Start off by creating an App Registration in Azure AD — this is what Splunk will use to query the Sign-In logs.

  1. Sign in to the Azure portal using either a work or school account or a personal Microsoft account.
  2. If your account gives you access to more than one tenant, select your account in the upper right corner. Set your portal session to the Azure AD tenant that you want.
  3. Search for and select Azure Active Directory. Under Manage, select App registrations.
  4. Select New registration.
  5. In Register an application, enter a meaningful application name to display to users; this doesn’t have to match Splunk.
  6. Specify who can use the application; we just gave a few of us in IT Security permission to use the App Registration to generate new secret keys that we’ll use below.

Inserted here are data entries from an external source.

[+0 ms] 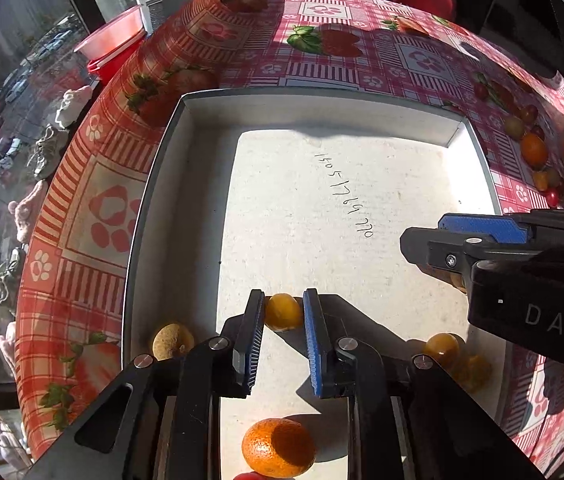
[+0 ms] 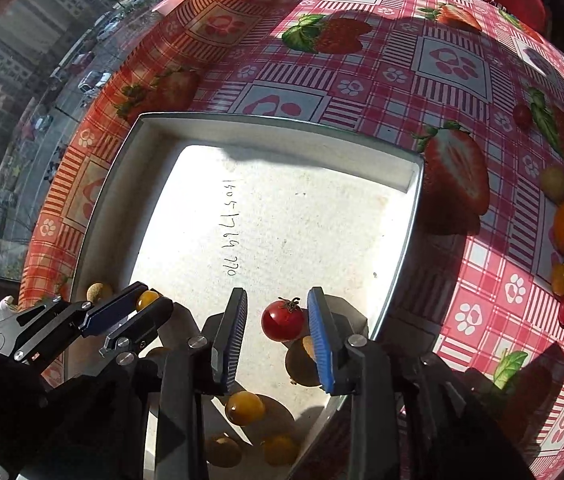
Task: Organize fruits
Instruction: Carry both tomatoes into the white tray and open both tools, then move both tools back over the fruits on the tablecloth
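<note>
Left gripper [image 1: 283,314] released around small yellow-orange fruit [image 1: 283,311] on white tray [image 1: 186,184] floor. Right gripper [image 2: 278,320] released around glossy red cherry tomato [image 2: 283,320], seen only in right view; mandarin [image 1: 278,447] only in left.

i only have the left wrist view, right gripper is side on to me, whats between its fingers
observer: A red cherry tomato, stem up, sits between the fingers of the right gripper.
operator: is it clamped on it
observer: No. There is a clear gap between the tomato and the dark finger, and the tomato rests on the floor of the box.
operator: anything close that could get in the way
observer: A dull brownish fruit lies just beside the tomato on its near side, partly hidden behind the blue finger.
</note>
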`<state>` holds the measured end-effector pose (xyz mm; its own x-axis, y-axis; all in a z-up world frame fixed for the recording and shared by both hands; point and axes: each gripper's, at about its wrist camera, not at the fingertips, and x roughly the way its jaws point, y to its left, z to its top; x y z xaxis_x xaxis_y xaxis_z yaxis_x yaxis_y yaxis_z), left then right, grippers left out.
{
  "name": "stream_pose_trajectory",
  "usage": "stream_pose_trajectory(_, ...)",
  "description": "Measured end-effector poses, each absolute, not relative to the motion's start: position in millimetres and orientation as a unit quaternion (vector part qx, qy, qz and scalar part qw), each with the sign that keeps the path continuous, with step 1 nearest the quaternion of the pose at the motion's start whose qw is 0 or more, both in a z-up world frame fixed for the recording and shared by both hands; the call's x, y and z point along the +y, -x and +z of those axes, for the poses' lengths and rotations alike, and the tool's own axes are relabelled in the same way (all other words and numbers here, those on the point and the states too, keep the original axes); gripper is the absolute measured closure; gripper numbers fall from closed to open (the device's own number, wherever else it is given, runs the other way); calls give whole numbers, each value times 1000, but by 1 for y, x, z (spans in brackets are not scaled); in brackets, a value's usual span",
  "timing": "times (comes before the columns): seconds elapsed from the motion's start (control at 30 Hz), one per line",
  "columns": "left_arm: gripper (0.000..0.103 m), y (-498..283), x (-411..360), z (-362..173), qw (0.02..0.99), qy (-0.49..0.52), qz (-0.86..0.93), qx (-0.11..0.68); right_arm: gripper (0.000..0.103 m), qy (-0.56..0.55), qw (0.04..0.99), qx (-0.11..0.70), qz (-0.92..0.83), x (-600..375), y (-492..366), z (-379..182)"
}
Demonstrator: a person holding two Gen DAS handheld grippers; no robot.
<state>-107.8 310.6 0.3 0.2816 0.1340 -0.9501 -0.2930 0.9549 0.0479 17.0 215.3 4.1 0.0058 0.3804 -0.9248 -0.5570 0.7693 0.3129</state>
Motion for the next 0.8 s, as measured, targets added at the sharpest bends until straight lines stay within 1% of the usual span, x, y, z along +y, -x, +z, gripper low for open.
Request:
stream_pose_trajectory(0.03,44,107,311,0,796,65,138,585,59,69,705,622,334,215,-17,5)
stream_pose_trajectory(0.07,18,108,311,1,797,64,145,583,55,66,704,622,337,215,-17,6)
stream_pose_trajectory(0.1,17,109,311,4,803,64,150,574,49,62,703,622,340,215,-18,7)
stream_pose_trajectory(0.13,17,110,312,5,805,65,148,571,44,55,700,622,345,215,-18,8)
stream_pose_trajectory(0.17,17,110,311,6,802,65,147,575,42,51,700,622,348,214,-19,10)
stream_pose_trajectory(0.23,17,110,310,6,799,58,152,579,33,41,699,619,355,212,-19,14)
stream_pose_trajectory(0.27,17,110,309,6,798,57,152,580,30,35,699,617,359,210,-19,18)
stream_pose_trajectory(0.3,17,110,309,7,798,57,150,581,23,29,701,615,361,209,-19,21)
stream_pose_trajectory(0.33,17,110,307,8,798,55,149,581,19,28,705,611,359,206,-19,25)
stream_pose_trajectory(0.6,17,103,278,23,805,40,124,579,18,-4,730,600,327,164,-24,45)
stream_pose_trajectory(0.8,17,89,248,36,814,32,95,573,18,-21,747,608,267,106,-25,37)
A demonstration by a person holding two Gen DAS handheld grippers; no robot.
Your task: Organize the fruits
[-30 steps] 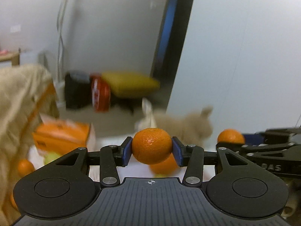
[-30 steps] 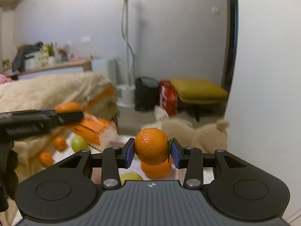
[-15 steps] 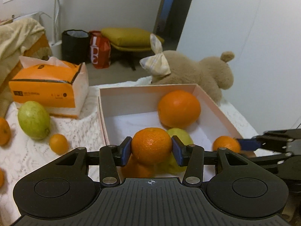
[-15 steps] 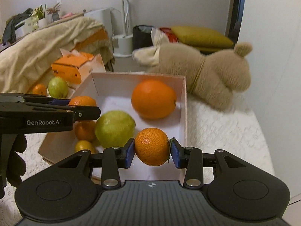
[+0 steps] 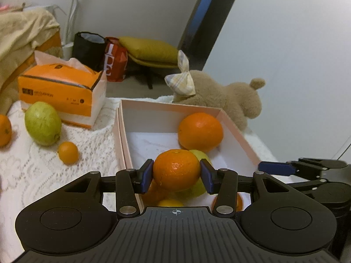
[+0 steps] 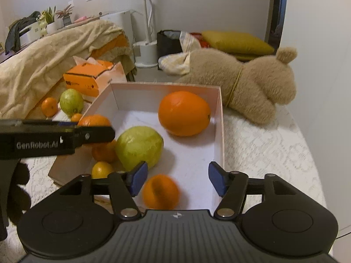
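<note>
Left wrist view. Left gripper (image 5: 176,176) clamped on a mandarin (image 5: 176,170), blue pads pressing both its sides, held over the near end of the box (image 5: 238,134). Box is pale pink, open-topped, on a white lace cloth (image 5: 39,175). Inside: a big orange (image 5: 200,131) against the far right wall, a green fruit (image 5: 200,188) mostly hidden behind the held mandarin, more orange and yellow fruit under the jaws, too covered to count. Left of the box, on the cloth: guava (image 5: 42,123), a small orange (image 5: 68,152) near it, another at the frame edge. Tissue box (image 5: 59,93) behind the guava. Plush toy (image 5: 221,102) lies just beyond the box's far wall. Right gripper's blue pad pokes in from the right, over the box's right rim.

Right wrist view. Right gripper (image 6: 176,180) has just been opening; jaws stand well apart, pads touching nothing. A blurred mandarin (image 6: 160,191) sits between and below them, free, over the box floor (image 6: 188,160) near the front right corner; whether it rests or is falling I cannot tell. Green fruit (image 6: 139,148) just left of it; big orange (image 6: 184,113) farther back. Left gripper's arm (image 6: 54,139) crosses from the left, blocking the box's left side and part of the small fruit there. Beyond: guava (image 6: 71,100), tissue box (image 6: 87,80), plush toy (image 6: 245,87), blanket (image 6: 43,65).
</note>
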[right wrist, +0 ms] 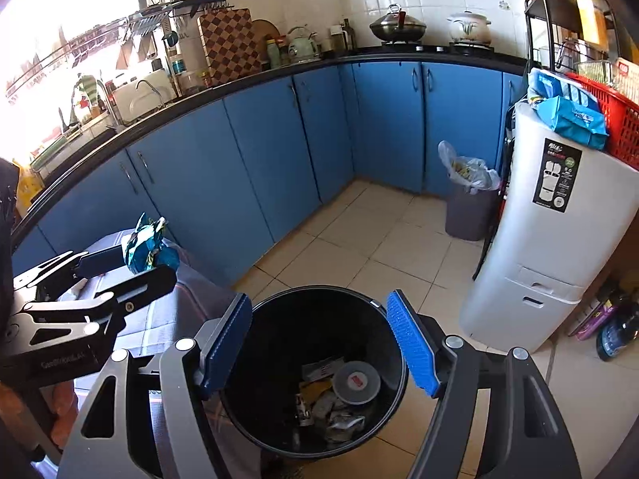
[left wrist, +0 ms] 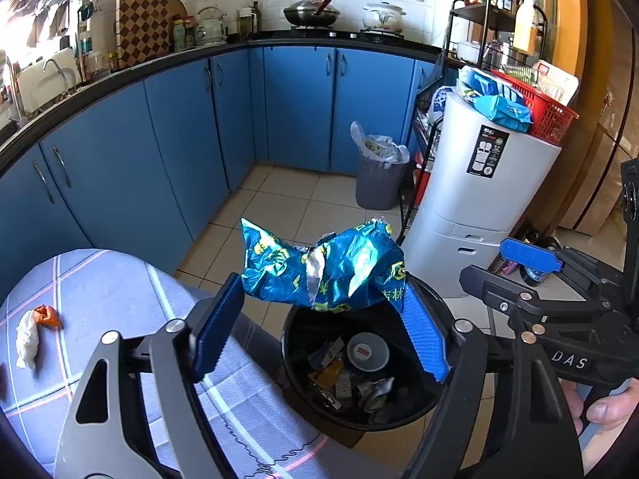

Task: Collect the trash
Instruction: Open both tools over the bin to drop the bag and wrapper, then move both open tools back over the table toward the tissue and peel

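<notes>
A crumpled blue foil snack bag [left wrist: 319, 267] spans between the two blue pads of my left gripper [left wrist: 319, 295], above the black trash bin [left wrist: 295, 375]. The jaws stand wide, with the bag's ends at the pad tips. The bin holds several wrappers and a grey lid. In the right wrist view the bag [right wrist: 145, 245] shows at the left gripper's tips [right wrist: 143, 263]. My right gripper [right wrist: 319, 319] is open and empty over the bin [right wrist: 263, 319]. A white tissue [left wrist: 27, 339] and an orange scrap [left wrist: 48, 314] lie on the table [left wrist: 104, 291].
Blue kitchen cabinets [left wrist: 179, 139] curve around the tiled floor. A grey bin with a plastic liner [left wrist: 379, 175] stands in the corner. A white tall appliance [left wrist: 475, 199] with a red basket on top stands at the right, next to a black rack.
</notes>
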Demonstrator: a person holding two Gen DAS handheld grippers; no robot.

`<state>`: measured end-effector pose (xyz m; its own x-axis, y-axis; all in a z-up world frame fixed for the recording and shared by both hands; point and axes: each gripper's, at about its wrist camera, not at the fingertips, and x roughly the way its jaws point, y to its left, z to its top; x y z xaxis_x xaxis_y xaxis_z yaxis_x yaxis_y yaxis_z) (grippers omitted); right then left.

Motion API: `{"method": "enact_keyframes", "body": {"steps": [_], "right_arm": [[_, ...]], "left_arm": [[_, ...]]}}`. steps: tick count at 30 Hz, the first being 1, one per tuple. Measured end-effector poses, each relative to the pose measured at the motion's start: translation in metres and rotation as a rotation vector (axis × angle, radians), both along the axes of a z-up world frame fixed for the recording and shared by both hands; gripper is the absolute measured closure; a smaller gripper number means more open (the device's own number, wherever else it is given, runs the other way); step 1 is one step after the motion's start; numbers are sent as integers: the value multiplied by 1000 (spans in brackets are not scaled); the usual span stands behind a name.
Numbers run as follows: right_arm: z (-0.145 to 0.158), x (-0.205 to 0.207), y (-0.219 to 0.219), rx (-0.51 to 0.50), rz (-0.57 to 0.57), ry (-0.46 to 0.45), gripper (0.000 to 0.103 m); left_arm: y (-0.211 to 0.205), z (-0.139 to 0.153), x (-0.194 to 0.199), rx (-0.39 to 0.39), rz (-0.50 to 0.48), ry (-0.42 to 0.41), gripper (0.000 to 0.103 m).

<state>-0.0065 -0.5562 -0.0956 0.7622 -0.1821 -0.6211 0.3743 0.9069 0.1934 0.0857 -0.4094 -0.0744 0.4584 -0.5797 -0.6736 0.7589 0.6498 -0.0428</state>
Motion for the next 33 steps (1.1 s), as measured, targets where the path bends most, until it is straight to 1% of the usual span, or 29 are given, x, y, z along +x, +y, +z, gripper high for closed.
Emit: {"method": "enact_keyframes", "body": {"steps": [1, 3, 5, 10, 15, 17, 20, 25, 29, 33], "right_arm": [[0, -1, -1, -1, -6, -1, 35], [0, -2, -3, 3, -13, -1, 35], [0, -4, -5, 6, -20, 0, 35], [-2, -4, -4, 14, -14, 10, 35], [-3, 4, 12, 13, 27, 15, 35], [-2, 11, 23, 13, 56, 17, 35], [1, 23, 45, -14, 105, 23, 35], [6, 49, 86, -34, 201, 25, 35], [8, 80, 130, -80, 280, 36, 35], [9, 110, 171, -144, 329, 58, 35]], "left_arm": [[-1, 1, -1, -1, 0, -4, 21], [-3, 2, -3, -2, 2, -12, 12], [-3, 4, -2, -12, 4, -6, 6], [6, 7, 3, -16, 35, -10, 5], [28, 2, 17, -16, 105, 31, 5], [43, 1, 22, -12, 140, 25, 5], [71, 0, 33, -5, 205, 13, 5], [130, -2, 54, 23, 354, -16, 5], [182, -6, 74, 63, 478, -60, 5], [228, -14, 98, 75, 558, -40, 5]]}}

Write down the Application (client) ID and Directory (tenant) ID and ensure the App Registration has the following API Permissions:

  • ServiceHealth.Read
  • ActivityFeed.Read
  • ActivityFeed.ReadDlp
  • ActivityReports.Read

Finally, create a new Client Secret. Write it down, because I couldn’t find where to display it later. This will be used by Splunk as the “password” to connect to Azure AD and ingest the Sign-Ins.

Microsoft 365 App for Splunk

The Microsoft 365 App for Splunk has a lot of dashboards and relies upon the Splunk Add-On for Microsoft Office 365 (below). This App doesn’t require much if any configuration — that comes from the Splunk Add-On for Microsoft Office 365 next.

The Microsoft 365 App for Splunk has a few dependencies for the dashboards to display correctly; these are optional if you’re only wanting the Add-On and not the App (with dashboards):

Splunk Add-On for Microsoft Office 365

Download and install the Splunk Add-On for Microsoft Office 365 to configure your Azure AD connection into Splunk.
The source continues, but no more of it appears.